I recently purchased and read Richard Peddicord's book The Sacred Monster of Thomism, an excellent resource for any student of the ressourcement theologians because it is the only biography of Garrigou LaGrange in any language, and more, he is very defensive of LaGrange. It becomes a useful source for the students of the ressourcement because you get "the other side", but more, you get numerous notes, letters, excerpts from journal essays which were, until now, not translated into English, or at least, readily available. The original excerpts are footnoted, in the original language. Excellent!
He discusses the friendship, and the dissipation of that very friendship, with Jacques Maritain in chapter 5: .The Politics of Garrigou-LaGrange: Relationships with Jacques Maritain and M.-Dominique Chenu
In 1919 Maritain began what would eventually become the Thomist Study Circles, where he envisioned a network of local groups devoted to the study of St. Thomas.
In Maritain's own words:
"God, in making St. Thomas Aquinas the common Doctor of the Church, gave him to us for leader and guide in the knowledge of truth. The doctrine of ST. Thomas is the doctrine which the Church recommends beyond all others, and which she enjoins her masters to teach.
"We believe that in order for his thought to live among men, a special assistance of the Holy Spirit is and will always be needed. In particular, in our epoch so full of errors... we believe that it is impossible for Thomism to be maintained in its integrity and its purity, without the special aid of the life of prayer.
"The Thomist Study Circles... (are) open to persons, who living in the world, wish to work for the diffusion of Thomism or to draw their inspiration from it, while remaining strictly faithful to the doctrine of St. Thomas and to his thought, which lives in his great disciples, such as Cajetan, John of Saint Thomas, or Salmanticenses." (Jacques Maritain, Notebooks, 133).
That last statement, as Peddicord points out, put
"Maritain squarely in the camp of the Dominican Neo-Thomists--the camp identified with Garrigou-LaGrange.

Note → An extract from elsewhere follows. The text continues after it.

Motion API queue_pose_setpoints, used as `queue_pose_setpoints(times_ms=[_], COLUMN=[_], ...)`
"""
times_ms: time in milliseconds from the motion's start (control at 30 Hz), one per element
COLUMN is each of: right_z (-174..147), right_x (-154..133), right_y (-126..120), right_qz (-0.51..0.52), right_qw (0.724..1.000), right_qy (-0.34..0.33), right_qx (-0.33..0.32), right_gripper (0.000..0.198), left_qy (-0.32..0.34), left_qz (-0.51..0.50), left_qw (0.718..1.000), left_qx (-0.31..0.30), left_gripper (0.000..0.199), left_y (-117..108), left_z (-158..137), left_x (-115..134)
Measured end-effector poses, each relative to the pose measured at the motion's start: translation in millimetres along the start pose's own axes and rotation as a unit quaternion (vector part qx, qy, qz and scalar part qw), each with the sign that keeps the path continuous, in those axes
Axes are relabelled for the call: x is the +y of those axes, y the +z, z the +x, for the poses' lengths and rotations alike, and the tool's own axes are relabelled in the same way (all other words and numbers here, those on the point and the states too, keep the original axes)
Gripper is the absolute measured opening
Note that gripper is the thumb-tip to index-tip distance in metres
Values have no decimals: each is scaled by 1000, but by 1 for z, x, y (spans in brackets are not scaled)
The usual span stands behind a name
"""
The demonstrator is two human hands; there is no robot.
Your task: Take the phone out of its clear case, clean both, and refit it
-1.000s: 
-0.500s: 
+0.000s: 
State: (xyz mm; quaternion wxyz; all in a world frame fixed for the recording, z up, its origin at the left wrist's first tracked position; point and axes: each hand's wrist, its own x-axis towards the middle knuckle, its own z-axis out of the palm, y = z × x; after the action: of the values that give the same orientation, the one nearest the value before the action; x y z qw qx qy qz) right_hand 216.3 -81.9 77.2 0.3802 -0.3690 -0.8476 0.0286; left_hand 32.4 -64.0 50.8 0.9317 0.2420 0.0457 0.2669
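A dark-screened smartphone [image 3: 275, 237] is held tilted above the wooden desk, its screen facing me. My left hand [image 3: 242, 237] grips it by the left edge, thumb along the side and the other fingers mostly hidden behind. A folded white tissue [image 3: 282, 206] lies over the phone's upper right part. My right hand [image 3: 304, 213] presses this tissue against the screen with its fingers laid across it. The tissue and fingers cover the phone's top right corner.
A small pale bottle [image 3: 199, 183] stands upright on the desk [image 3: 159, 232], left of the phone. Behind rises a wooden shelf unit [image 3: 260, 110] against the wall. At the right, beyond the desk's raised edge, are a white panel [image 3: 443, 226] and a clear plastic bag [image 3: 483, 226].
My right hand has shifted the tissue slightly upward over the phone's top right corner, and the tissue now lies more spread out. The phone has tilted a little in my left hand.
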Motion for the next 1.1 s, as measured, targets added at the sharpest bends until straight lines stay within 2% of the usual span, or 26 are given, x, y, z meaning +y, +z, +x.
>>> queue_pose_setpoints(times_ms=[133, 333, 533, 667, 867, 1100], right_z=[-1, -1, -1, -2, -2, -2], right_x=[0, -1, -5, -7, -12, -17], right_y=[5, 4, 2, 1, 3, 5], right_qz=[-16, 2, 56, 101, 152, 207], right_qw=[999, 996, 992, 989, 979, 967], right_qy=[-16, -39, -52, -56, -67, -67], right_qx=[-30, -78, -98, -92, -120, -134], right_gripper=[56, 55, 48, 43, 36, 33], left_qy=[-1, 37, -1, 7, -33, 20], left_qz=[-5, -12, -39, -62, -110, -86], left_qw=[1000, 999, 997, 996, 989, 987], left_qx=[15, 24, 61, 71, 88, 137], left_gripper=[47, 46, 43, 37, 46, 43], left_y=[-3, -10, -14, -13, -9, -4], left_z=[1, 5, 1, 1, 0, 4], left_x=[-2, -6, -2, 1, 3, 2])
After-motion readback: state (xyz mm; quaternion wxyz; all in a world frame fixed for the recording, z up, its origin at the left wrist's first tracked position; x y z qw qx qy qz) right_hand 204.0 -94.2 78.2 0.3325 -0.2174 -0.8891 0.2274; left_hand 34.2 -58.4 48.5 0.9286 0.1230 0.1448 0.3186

As we have seen, the Dominican Neo-Thomists were not interested in what one might call 'the quest for the historical Thomas'; they held that Thomism was a living tradition--a tradition maintained and further energized by St. Thomas's great commentators. The proper interpretation of St. Thomas is found not through historical erudition byt through knowledge of the living tradition of Thomism. Focusing too minutely on what historiography can tell us concerning what the 'historical Thomas' did or not hold runs the risk of obscuring the fact that it is the truth of the various propositions that most matters--not the fac that they can be attributed with certainty to St. Thomas himself" (Sacred Monster, 84).
This is, in fact, what has been the mission of M.D. Chenu--his approach to Thomas is... well... to look to Thomas. It was this approach, which was breaking with all the trends at the time, that, to a large degree, got him in trouble--got him in trouble with LaGrange, his former teacher.

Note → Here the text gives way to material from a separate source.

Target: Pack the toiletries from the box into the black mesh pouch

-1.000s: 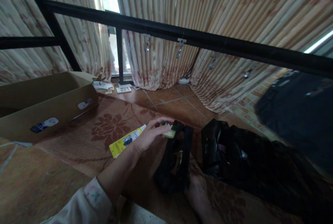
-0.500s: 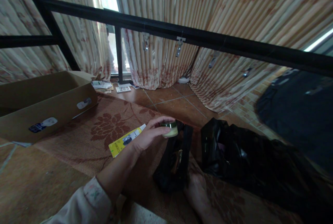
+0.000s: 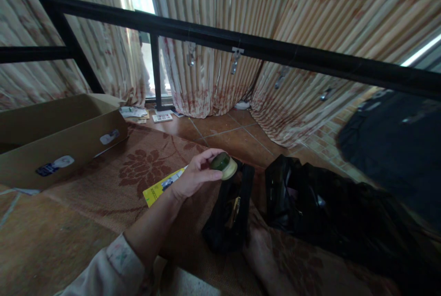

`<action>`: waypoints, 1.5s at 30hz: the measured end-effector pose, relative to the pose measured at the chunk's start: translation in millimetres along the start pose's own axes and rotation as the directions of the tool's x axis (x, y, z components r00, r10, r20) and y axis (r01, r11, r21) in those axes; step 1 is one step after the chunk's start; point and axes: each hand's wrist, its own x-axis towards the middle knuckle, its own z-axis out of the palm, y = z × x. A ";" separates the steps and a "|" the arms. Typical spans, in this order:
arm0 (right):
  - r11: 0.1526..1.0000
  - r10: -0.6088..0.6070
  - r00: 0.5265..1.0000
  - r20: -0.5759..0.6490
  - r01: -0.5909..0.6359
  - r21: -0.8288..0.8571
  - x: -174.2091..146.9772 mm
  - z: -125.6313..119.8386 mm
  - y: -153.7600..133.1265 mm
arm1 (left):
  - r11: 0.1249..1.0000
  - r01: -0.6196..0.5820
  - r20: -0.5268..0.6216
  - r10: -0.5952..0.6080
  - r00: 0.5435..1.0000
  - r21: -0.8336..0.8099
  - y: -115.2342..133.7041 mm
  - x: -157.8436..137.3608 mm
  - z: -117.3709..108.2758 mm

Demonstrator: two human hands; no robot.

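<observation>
While my left hand [image 3: 193, 179] is gripping a small jar [image 3: 223, 166], with fingers [image 3: 203, 159] closed around its dark green lid and cream body, I am holding it tilted just above the open mouth of a small black bag [image 3: 229, 213]. What is lying inside that bag is too dark for me to make out. My right hand is not showing anywhere, so I cannot tell what it is doing. Part of a yellow packet [image 3: 159, 187] is disappearing behind my wrist, just left of the bag on the floral rug [image 3: 138, 167]. Right of the bag, a larger black plastic bag [image 3: 310, 209] is spreading toward the frame's edge, its contents lost in shadow. Farther right, a dark bulky thing [image 3: 396, 149] is blurring into the corner, cut off. Left of the bag, well apart, a cardboard box [image 3: 58, 140] is sitting open, its near end cut by the frame. Between box and bag, bare rug is lying open. Beyond the bag, a black metal rail [image 3: 275, 55] is crossing in front of striped curtains [image 3: 310, 7].
</observation>
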 end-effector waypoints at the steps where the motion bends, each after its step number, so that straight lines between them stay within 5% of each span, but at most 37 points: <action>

Back to Maritain. While I agree with you, Santiago, that Maritain certainly stands out among the NeoThomists, I wouldn't take this "black spot on a white wall" and run with it to the point of saying LaGrange was, then, not a Neo-Thomist.
I suppose that one must ask what a NeoThomist is, which is beyond the scope of this humble note. However, I might suggest that one begin by looking to the popular "identification" points that history has placed on such a title. Neo-Thomists were known for doing exactly what Peddicord, certainly a student of NeoThomists himself, mentioned above--they are not concerned with just Thomas, but ThomISM as a whole, which, for them, included the "great" (if you will) commentators. Among other identification points, I think Peddicord is correct in placing Maritain among the NeoThomists, a group that does include LaGrange. I don't think that the justified respectability that Maritain earned as a NeoThomist, standing above the trends of criticism that even I throw towards that crowd, warrant throwing LaGrange, who was seen as the GIANT of the NeoThomists before the Council, out.

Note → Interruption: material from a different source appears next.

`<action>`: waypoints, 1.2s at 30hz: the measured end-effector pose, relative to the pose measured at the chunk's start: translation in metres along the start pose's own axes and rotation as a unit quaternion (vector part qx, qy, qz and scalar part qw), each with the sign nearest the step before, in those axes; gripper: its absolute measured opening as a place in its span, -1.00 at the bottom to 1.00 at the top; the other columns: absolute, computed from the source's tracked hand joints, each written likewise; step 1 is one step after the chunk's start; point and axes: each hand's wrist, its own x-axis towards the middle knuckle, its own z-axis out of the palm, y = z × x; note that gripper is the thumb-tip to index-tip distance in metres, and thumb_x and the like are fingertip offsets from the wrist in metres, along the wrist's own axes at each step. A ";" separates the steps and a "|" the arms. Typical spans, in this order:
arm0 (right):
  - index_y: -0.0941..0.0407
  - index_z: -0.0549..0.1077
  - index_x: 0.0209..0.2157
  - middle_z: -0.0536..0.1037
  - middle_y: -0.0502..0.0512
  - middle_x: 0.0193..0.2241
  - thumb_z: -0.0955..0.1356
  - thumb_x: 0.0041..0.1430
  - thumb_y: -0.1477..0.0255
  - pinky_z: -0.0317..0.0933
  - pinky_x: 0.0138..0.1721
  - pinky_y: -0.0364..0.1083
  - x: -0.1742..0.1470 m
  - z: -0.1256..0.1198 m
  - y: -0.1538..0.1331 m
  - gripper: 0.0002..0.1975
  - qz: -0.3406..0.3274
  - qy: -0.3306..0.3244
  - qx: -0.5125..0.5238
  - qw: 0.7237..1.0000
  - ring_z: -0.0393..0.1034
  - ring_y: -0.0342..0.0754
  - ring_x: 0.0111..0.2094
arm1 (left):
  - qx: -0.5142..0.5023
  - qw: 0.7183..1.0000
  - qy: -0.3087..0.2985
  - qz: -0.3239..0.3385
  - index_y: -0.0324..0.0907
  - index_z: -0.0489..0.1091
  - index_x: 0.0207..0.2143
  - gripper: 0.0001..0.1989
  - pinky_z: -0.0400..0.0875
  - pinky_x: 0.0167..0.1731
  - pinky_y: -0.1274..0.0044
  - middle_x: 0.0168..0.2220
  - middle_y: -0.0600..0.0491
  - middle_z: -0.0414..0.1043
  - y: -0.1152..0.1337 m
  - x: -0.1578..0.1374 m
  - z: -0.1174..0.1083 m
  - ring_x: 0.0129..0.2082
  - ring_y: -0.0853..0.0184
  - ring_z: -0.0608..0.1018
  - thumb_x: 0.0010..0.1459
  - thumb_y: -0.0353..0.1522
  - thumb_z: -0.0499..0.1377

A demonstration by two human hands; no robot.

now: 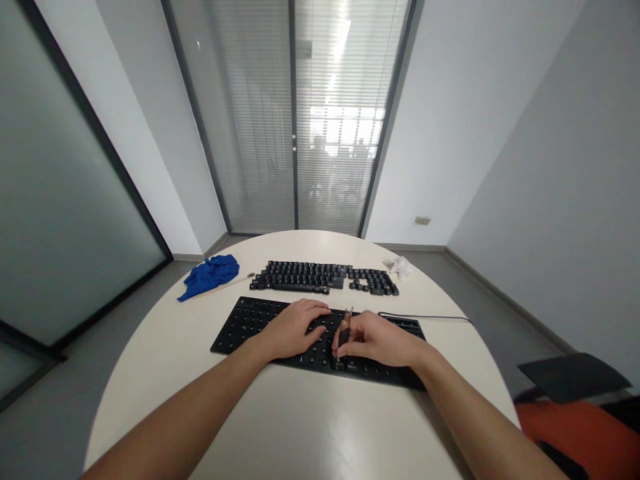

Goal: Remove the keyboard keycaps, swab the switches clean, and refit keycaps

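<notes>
Keycaps (305, 273) lie in rows beyond both hands, most of them off the keyboard base (249, 327), so I'd judge the two largely separated at this point. A smaller block of number-pad caps (383, 283) sits beyond the right hand (376, 339), with a gap in its layout. Just on the near side of that hand's fingers, a couple of dark pieces look like keys seated on the base; what its palm covers, I cannot tell. The base itself is directly under both hands, reaching out past the left hand (297, 327) on its outer side. That left hand rests on it palm down, thumb apart from loosely spread fingers, gripping nothing I can see. The right one pinches a small tool (344, 335) narrowly between thumb and fingers. Farther out from the left hand, a blue cloth (213, 272) lies crumpled on the tabletop (300, 427).
</notes>
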 end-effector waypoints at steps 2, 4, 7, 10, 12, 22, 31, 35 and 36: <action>0.12 0.58 -0.26 0.51 -0.05 -0.55 0.44 0.15 0.18 0.08 -0.54 -0.21 0.000 0.001 0.001 -0.71 -0.003 0.001 0.010 1.000 0.29 -0.16 -0.54 | -0.004 1.000 0.002 0.001 -0.14 0.39 0.09 -0.65 0.29 0.20 0.26 0.13 -0.09 0.42 0.000 0.000 0.000 0.15 0.16 0.42 0.25 -0.38 0.16; 0.13 0.58 -0.26 0.49 -0.06 -0.57 0.44 0.13 0.17 0.05 -0.56 -0.22 0.001 0.002 0.003 -0.69 -0.001 -0.001 0.020 1.000 0.25 -0.18 -0.57 | -0.006 1.000 0.004 0.000 -0.14 0.39 0.10 -0.64 0.30 0.20 0.26 0.12 -0.09 0.42 0.001 -0.001 0.000 0.14 0.16 0.42 0.24 -0.38 0.17; 0.15 0.58 -0.27 0.50 -0.05 -0.57 0.45 0.12 0.16 0.02 -0.57 -0.22 0.002 0.003 0.005 -0.68 0.001 -0.006 0.041 0.999 0.23 -0.19 -0.58 | -0.004 1.000 0.006 0.004 -0.14 0.39 0.09 -0.65 0.30 0.20 0.26 0.12 -0.09 0.42 0.002 -0.001 -0.001 0.14 0.16 0.42 0.25 -0.39 0.16; 0.16 0.56 -0.30 0.59 0.02 -0.48 0.45 0.12 0.17 0.15 -0.49 -0.20 0.002 -0.001 0.008 -0.68 0.002 0.004 0.083 0.997 0.35 -0.15 -0.51 | 0.000 1.000 0.005 0.009 -0.14 0.40 0.08 -0.67 0.29 0.20 0.26 0.12 -0.09 0.42 0.002 -0.001 -0.001 0.14 0.16 0.43 0.26 -0.37 0.15; 0.18 0.55 -0.30 0.62 0.07 -0.42 0.46 0.11 0.16 0.23 -0.41 -0.18 0.002 -0.005 0.012 -0.67 0.004 0.016 0.111 0.994 0.43 -0.12 -0.45 | 0.003 1.000 0.005 0.009 -0.14 0.40 0.08 -0.67 0.29 0.20 0.26 0.12 -0.09 0.42 0.001 -0.001 -0.001 0.14 0.16 0.43 0.27 -0.35 0.15; 0.17 0.61 -0.26 0.62 0.08 -0.39 0.44 0.14 0.12 0.24 -0.32 -0.11 0.008 -0.012 0.031 -0.62 -0.027 0.143 0.065 0.987 0.42 -0.07 -0.39 | -0.009 1.000 0.004 0.015 -0.12 0.42 0.09 -0.68 0.26 0.21 0.28 0.14 -0.08 0.40 0.004 -0.001 -0.005 0.15 0.17 0.41 0.31 -0.32 0.13; 0.12 0.58 -0.22 0.63 0.07 -0.33 0.43 0.17 0.18 0.28 -0.27 -0.08 0.014 -0.001 0.023 -0.71 -0.029 0.168 0.054 0.984 0.46 -0.03 -0.33 | -0.098 0.994 0.013 0.039 -0.12 0.47 -0.05 -0.81 0.31 0.11 0.36 -0.06 -0.01 0.53 -0.002 0.002 -0.005 0.00 0.23 0.48 0.33 -0.32 0.14; 0.12 0.56 -0.19 0.61 0.06 -0.35 0.43 0.18 0.24 0.27 -0.30 -0.08 0.016 0.002 0.024 -0.74 -0.022 0.169 0.050 0.984 0.45 -0.03 -0.36 | -0.092 0.995 0.006 0.036 -0.13 0.47 -0.08 -0.82 0.32 0.08 0.36 -0.09 -0.01 0.53 -0.003 0.001 -0.005 -0.02 0.22 0.48 0.29 -0.32 0.20; 0.12 0.55 -0.20 0.60 0.05 -0.36 0.42 0.19 0.26 0.26 -0.31 -0.08 0.017 0.003 0.025 -0.76 -0.024 0.171 0.048 0.984 0.43 -0.04 -0.37 | -0.093 0.995 0.005 0.033 -0.12 0.47 -0.08 -0.82 0.32 0.08 0.36 -0.09 -0.01 0.53 -0.002 0.001 -0.005 -0.02 0.22 0.48 0.29 -0.31 0.19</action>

However, again, Maritain certainly DOES stand out in the group.
I might note, to correlate with my previous post that LaGrange assumed, at the request of Maritain, the position of general director of the Thomist Study Circles. They became VERY good friends. In the end they parted, but even Peddicord, who is very partial to LaGrange, says that this was mostly due to LaGrange. Their battles surrounded politics in France at the time, and LaGrange was very critical of Maritain's involvement in the thick of things.
"As the years went by, the relationship between (Maritain and LaGrange) became more and more strained. Ironically, the source of tension turned on overtly political matters: Maritain, the twentieth century's most prominent Thomistic metaphysician, and Garrigou LaGrange, Neo-Thomism's most eminent spiritual theologian, were to become estranged over contrary judgments concerning the contingent world of European politics."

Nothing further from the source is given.